**What is expected**: Go through the listing below from its first line and repeat each line exactly, ending at the line containing "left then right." and including it.

**Entries supplied**:

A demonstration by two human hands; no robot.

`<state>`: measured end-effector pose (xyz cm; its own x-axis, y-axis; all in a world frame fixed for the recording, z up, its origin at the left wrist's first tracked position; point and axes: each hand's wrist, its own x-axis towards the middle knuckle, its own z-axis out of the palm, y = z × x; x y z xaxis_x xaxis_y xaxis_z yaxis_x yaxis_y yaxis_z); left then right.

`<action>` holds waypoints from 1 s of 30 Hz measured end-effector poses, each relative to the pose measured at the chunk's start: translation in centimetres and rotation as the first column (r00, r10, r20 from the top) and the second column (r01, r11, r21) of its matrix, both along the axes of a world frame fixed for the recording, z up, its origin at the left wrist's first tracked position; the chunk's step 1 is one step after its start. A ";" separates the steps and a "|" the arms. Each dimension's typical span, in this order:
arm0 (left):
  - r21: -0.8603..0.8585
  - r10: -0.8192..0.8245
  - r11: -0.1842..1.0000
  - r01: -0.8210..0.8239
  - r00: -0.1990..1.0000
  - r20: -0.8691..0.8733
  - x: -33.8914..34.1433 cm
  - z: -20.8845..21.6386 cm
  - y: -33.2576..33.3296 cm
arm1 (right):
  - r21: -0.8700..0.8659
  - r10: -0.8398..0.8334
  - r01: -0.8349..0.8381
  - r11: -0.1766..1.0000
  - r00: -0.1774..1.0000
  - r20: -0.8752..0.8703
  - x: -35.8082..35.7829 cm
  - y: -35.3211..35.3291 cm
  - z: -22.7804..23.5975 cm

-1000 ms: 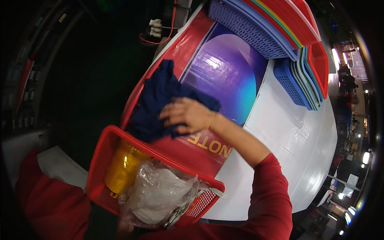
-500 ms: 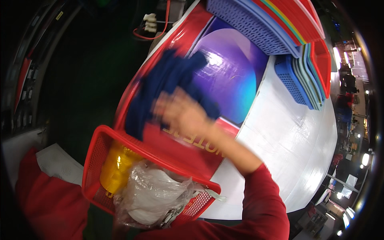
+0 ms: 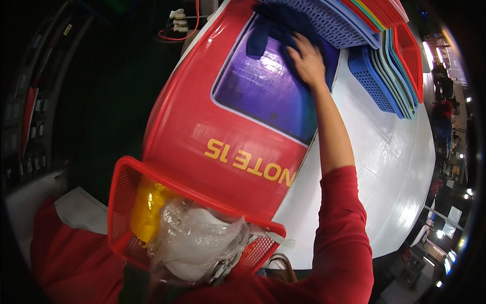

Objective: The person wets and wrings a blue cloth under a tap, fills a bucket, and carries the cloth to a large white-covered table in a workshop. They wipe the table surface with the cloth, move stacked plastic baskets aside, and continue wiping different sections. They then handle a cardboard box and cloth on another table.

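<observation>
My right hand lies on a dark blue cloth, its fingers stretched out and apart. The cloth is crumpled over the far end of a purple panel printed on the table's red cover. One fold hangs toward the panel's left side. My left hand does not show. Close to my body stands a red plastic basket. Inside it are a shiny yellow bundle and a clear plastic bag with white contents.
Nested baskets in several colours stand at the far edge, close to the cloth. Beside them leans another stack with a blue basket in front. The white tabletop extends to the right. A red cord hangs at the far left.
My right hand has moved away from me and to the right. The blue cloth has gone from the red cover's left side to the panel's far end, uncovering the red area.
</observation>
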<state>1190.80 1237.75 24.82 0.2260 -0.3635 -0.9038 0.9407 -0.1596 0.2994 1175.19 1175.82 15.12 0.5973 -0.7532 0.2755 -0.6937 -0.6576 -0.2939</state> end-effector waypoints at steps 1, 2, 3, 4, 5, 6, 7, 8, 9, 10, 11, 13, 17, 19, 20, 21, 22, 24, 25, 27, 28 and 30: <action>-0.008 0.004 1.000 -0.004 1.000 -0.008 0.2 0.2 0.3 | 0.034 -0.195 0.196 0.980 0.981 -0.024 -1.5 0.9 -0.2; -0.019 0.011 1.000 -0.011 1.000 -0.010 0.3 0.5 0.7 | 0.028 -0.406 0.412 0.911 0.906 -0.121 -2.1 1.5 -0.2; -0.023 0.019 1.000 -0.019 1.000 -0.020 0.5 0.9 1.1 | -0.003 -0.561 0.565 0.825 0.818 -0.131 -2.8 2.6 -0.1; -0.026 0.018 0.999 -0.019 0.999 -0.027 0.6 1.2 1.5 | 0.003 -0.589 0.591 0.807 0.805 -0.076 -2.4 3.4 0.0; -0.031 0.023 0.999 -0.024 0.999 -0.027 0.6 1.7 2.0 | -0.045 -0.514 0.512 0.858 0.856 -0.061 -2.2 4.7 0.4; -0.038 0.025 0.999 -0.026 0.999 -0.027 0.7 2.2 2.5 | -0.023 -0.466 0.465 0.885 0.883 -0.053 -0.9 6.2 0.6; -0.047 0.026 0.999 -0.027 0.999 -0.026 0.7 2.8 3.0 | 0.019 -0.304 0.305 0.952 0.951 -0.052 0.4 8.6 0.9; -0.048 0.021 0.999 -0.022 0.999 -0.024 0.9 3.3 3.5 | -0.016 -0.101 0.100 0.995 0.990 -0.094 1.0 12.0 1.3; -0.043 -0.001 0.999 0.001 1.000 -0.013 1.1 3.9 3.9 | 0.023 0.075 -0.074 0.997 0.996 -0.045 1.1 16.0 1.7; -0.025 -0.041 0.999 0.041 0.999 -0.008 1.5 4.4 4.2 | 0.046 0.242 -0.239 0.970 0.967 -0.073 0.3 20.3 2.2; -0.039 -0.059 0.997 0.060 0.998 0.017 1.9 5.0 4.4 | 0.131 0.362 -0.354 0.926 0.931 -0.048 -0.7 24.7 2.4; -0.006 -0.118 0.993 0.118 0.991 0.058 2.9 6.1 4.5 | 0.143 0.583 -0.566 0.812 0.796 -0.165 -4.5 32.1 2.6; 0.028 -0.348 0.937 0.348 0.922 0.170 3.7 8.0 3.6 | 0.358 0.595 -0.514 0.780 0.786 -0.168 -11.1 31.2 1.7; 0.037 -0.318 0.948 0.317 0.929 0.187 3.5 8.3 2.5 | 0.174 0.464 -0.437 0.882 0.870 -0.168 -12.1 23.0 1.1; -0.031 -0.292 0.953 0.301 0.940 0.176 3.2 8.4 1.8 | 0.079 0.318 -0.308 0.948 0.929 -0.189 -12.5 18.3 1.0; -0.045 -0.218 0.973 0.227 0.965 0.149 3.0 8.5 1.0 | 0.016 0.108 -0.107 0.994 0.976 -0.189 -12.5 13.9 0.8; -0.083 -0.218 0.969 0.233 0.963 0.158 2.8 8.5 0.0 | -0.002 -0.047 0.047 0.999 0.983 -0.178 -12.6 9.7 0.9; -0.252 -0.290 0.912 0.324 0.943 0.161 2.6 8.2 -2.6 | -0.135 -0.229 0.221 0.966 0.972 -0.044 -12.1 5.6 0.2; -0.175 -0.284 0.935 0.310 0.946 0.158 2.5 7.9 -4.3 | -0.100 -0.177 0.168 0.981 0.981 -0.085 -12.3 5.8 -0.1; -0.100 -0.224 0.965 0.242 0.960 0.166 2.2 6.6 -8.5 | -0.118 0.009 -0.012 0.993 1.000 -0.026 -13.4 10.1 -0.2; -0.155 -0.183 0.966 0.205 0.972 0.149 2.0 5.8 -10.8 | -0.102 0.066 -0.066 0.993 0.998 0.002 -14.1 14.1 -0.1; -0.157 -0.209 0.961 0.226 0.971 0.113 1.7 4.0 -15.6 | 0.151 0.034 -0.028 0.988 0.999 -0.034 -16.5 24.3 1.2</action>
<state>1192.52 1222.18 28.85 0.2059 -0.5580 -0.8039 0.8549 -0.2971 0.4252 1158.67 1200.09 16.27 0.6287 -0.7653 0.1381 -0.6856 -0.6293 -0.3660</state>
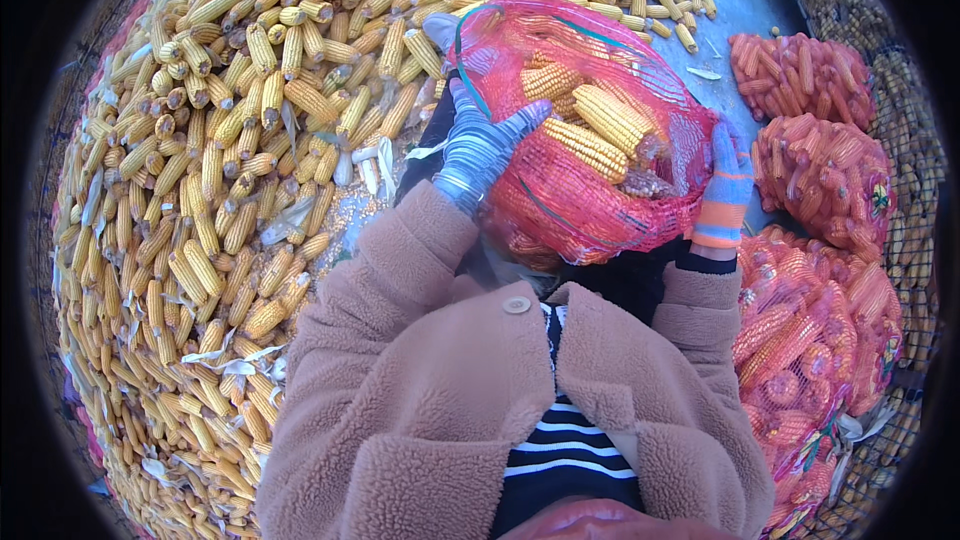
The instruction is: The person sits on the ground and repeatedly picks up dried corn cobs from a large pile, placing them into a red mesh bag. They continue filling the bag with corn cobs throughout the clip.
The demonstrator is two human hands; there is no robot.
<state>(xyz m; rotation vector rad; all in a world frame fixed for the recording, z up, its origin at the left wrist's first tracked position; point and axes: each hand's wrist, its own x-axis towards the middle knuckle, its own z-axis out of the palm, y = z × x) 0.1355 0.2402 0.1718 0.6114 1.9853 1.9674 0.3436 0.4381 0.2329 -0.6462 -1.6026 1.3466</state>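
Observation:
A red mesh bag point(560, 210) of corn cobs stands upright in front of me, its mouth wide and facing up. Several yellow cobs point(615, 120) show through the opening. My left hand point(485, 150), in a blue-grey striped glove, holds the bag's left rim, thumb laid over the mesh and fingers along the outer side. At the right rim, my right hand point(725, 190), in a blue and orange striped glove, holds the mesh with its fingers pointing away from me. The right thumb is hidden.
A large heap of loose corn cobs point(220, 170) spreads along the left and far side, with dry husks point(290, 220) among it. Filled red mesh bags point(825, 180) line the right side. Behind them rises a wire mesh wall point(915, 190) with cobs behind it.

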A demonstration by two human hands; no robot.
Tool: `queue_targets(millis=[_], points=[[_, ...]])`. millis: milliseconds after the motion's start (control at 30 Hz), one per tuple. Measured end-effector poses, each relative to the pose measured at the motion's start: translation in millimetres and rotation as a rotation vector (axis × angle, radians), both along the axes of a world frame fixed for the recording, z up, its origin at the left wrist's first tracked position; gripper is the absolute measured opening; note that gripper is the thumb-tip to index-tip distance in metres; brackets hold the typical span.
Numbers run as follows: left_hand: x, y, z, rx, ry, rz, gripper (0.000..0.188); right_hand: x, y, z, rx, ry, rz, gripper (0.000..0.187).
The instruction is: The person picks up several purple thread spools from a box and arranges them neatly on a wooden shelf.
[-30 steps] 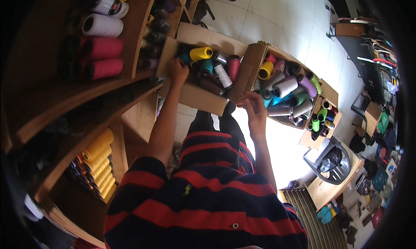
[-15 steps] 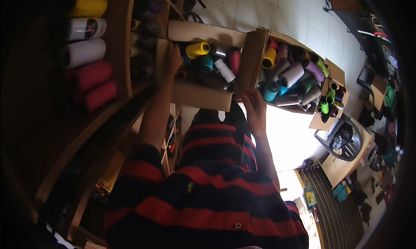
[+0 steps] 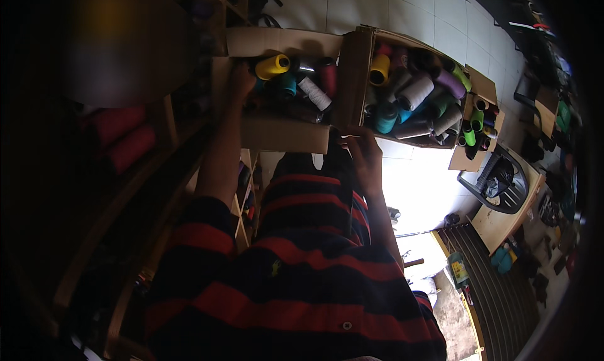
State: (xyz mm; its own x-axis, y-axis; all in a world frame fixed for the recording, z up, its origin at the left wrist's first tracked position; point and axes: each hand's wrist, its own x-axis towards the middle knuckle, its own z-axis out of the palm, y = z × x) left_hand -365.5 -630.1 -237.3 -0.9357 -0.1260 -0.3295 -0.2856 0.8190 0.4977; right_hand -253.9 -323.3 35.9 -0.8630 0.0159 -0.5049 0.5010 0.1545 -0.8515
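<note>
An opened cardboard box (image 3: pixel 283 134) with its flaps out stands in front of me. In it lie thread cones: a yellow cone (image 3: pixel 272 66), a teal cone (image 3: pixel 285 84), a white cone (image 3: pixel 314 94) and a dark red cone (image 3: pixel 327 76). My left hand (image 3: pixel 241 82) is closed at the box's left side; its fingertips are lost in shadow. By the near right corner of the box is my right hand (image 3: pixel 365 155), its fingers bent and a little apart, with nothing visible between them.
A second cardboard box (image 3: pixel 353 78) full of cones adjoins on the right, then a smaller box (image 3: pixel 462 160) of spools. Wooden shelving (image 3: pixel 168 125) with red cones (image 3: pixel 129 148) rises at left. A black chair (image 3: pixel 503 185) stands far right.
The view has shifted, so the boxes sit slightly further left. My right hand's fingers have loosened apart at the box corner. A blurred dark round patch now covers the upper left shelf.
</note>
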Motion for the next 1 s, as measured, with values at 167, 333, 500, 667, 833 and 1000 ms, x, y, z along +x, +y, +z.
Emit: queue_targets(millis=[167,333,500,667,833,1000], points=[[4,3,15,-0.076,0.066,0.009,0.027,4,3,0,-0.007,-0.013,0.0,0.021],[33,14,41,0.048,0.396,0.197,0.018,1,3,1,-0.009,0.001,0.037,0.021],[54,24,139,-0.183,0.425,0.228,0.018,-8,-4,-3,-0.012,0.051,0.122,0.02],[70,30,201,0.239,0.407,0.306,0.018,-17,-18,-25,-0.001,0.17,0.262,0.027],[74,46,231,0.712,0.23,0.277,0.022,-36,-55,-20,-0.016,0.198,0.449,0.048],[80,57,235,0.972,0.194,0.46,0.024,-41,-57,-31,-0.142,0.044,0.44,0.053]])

**Task result**:
A demonstration by two human hands; no robot.

`<state>`: measured end-effector pose (xyz cm; its own x-axis, y-axis; all in a world frame fixed for the recording, z up, its origin at the left wrist's first tracked position; point and axes: each hand's wrist, its own x-axis towards the middle knuckle, its own z-axis out of the palm, y = z × x; x y z xaxis_x xaxis_y xaxis_z yaxis_x yaxis_y yaxis_z); left then right.

No further answer will be given.